The apparent wavelength of light from a star moving away from earth is observed to be 0.01% more than its real wavelength. The velocity of star is

To solve the problem, we will use the concept of the Doppler effect for light. The apparent wavelength of light from a star moving away from Earth is observed to be 0.01% more than its real wavelength.
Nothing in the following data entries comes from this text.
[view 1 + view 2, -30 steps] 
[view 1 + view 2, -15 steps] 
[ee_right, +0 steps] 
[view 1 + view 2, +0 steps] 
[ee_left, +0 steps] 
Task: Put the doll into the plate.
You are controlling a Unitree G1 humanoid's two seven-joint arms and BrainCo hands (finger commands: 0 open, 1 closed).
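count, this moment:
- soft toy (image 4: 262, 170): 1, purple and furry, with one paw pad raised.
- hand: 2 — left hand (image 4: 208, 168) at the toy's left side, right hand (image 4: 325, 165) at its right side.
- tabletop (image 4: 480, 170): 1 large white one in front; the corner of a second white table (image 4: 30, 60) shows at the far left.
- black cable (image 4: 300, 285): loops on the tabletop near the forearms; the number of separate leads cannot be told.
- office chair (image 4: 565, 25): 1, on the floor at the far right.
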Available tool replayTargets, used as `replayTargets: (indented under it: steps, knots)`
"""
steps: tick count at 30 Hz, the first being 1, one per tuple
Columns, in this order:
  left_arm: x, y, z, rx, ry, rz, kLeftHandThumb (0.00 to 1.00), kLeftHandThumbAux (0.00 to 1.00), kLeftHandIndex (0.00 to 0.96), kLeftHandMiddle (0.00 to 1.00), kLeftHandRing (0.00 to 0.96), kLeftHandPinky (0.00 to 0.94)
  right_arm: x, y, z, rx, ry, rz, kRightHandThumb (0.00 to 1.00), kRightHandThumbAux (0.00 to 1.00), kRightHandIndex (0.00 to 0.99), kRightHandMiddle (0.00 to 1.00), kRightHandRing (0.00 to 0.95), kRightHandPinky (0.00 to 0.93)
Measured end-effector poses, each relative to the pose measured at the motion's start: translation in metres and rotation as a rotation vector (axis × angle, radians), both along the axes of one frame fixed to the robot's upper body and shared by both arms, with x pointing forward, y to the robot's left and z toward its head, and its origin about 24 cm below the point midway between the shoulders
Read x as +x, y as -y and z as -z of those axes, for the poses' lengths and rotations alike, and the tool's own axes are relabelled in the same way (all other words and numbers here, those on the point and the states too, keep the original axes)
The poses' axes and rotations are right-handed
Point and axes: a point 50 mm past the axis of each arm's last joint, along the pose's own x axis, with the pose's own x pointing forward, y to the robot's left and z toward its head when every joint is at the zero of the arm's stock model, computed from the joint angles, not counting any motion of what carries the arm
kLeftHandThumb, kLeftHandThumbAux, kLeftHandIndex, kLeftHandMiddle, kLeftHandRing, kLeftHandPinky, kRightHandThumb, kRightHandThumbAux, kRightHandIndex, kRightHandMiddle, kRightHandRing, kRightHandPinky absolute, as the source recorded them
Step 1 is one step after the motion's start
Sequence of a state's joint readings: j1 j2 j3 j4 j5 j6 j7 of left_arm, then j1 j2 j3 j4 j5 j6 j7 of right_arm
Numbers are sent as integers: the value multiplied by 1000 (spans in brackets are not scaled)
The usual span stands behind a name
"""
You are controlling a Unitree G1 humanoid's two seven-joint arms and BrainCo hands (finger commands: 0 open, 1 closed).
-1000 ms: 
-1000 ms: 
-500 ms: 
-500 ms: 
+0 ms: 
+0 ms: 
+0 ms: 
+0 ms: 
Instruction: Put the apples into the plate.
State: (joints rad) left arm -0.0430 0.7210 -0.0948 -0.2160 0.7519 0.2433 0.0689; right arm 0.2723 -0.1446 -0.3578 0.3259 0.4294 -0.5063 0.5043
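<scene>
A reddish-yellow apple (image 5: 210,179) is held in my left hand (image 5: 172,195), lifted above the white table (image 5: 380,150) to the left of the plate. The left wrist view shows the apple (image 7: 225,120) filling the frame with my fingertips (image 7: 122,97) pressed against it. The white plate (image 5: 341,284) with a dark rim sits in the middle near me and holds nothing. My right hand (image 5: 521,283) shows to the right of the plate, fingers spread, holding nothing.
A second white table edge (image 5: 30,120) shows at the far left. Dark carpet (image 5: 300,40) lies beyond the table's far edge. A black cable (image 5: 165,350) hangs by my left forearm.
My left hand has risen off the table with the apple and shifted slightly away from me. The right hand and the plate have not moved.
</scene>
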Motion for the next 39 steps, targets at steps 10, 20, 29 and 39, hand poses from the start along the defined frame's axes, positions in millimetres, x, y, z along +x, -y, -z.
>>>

We need to find the velocity of the star. ### Step-by-Step Solution: 1. **Understand the given information**: - The apparent wavelength (\(\lambda'\)) is 0.01% more than the real wavelength (\(\lambda\)). - This can be expressed as: \[ \lambda' = \lambda + 0.01\% \text{ of } \lambda = \lambda + 0.0001\lambda = 1.0001\lambda \] 2. **Calculate the change in wavelength (\(\Delta \lambda\))**: - The change in wavelength (\(\Delta \lambda\)) is given by: \[ \Delta \lambda = \lambda' - \lambda = 1.0001\lambda - \lambda = 0.0001\lambda \] 3. **Use the Doppler effect formula**: - The formula relating the change in wavelength to the velocity of the star is: \[ \frac{\Delta \lambda}{\lambda} = \frac{v}{c} \] - Where \(v\) is the velocity of the star and \(c\) is the speed of light (\(c = 3 \times 10^8 \text{ m/s}\)). 4. **Substitute \(\Delta \lambda\) into the formula**: - We know: \[ \Delta \lambda = 0.0001\lambda \] - So, \[ \frac{0.0001\lambda}{\lambda} = \frac{v}{c} \] - This simplifies to: \[ 0.0001 = \frac{v}{c} \] 5. **Solve for \(v\)**: - Rearranging the equation gives: \[ v = 0.0001 \times c \] - Substituting the value of \(c\): \[ v = 0.0001 \times (3 \times 10^8 \text{ m/s}) = 3 \times 10^4 \text{ m/s} \] 6. **Convert \(v\) to kilometers per second**: - To convert from meters per second to kilometers per second: \[ v = 3 \times 10^4 \text{ m/s} = 30 \text{ km/s} \] ### Final Answer: The velocity of the star is \(30 \text{ km/s}\). ---